▶ [Prompt]:
Every line of the data below should be retyped exactly, with no images carried over.

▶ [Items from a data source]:

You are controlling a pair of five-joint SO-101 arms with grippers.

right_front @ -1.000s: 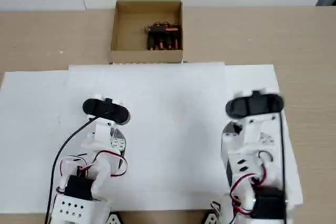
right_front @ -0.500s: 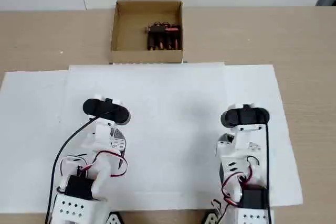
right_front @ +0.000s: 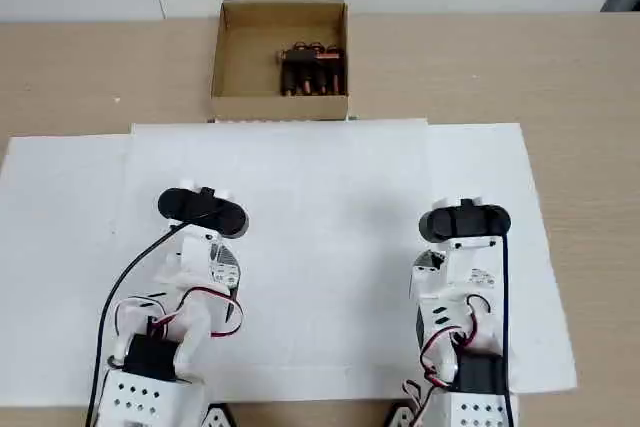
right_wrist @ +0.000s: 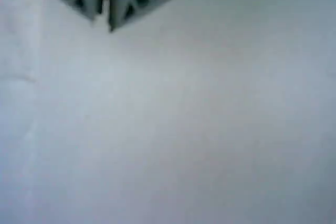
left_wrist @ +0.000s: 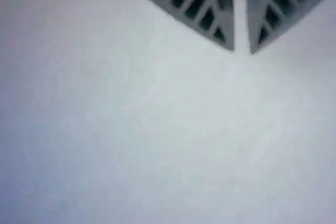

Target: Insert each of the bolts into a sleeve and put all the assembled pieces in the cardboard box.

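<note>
— Where have the bolts and sleeves ended up?

— The assembled pieces, dark with reddish ends, lie side by side in the right half of the cardboard box. The box sits at the top centre of the frame on the tan worktop, just above the upper edge of the white paper sheet.

— And the arms?

— In the high view one arm is folded at the lower left and another arm at the lower right. Both are over the paper and well apart from the box. I cannot tell from there which is which.

— The hands?

— The left hand is closed, with only a thin slit between its ribbed grey fingers, over plain white paper. The right hand is closed too, its tips nearly meeting over the same paper.
</note>
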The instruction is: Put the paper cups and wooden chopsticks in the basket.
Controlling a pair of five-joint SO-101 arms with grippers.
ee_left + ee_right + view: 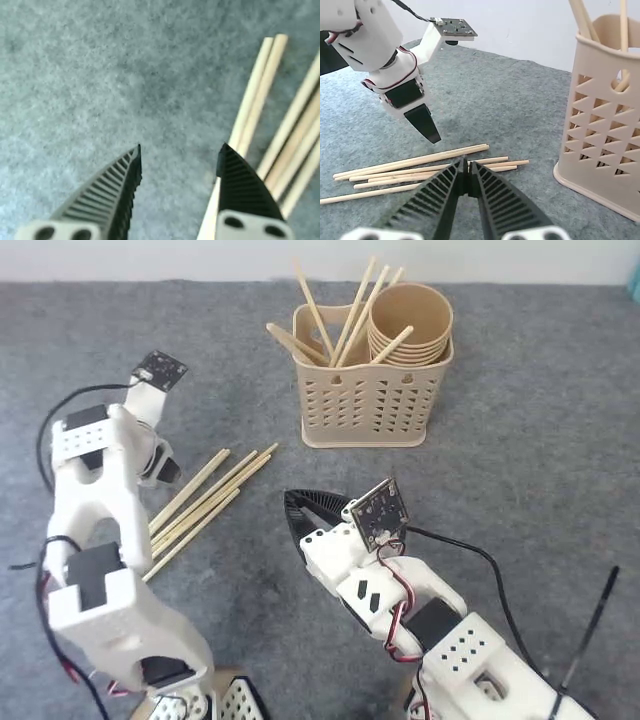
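Half the job looks done: the basket (368, 400) on the grey mat (530, 470) already holds the paper cups (412, 320) and several chopsticks (352, 312). The loose chopsticks (203, 502) lie well apart from it. The left gripper (181, 146) hangs spread over their ends and should next close on one. The right gripper (468, 167), clenched on nothing, sits between bundle and basket, perhaps obstructing.

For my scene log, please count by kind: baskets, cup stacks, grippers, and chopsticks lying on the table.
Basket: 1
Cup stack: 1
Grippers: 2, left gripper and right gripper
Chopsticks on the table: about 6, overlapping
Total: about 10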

▶ [Written reply]:
You are controlling a pair of five-joint SO-101 arms with grippers.

right_front @ -1.000s: 
right_front @ -0.500s: 
right_front @ +0.000s: 
right_wrist @ +0.000s: 
left_wrist @ +0.000s: 

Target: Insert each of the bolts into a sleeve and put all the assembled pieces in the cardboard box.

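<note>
— Where have the bolts and sleeves ended up?

— The assembled pieces, dark with reddish ends, lie side by side in the right half of the cardboard box. The box sits at the top centre of the frame on the tan worktop, just above the upper edge of the white paper sheet.

— And the arms?

— In the high view one arm is folded at the lower left and another arm at the lower right. Both are over the paper and well apart from the box. I cannot tell from there which is which.

— The hands?

— The left hand is closed, with only a thin slit between its ribbed grey fingers, over plain white paper. The right hand is closed too, its tips nearly meeting over the same paper.
</note>
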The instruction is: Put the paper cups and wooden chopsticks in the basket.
Controlling a pair of five-joint SO-101 arms with grippers.
ee_left + ee_right + view: 
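Half the job looks done: the basket (368, 400) on the grey mat (530, 470) already holds the paper cups (412, 320) and several chopsticks (352, 312). The loose chopsticks (203, 502) lie well apart from it. The left gripper (181, 146) hangs spread over their ends and should next close on one. The right gripper (468, 167), clenched on nothing, sits between bundle and basket, perhaps obstructing.

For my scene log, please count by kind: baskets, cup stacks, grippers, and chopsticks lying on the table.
Basket: 1
Cup stack: 1
Grippers: 2, left gripper and right gripper
Chopsticks on the table: about 6, overlapping
Total: about 10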

A complete answer has now been given.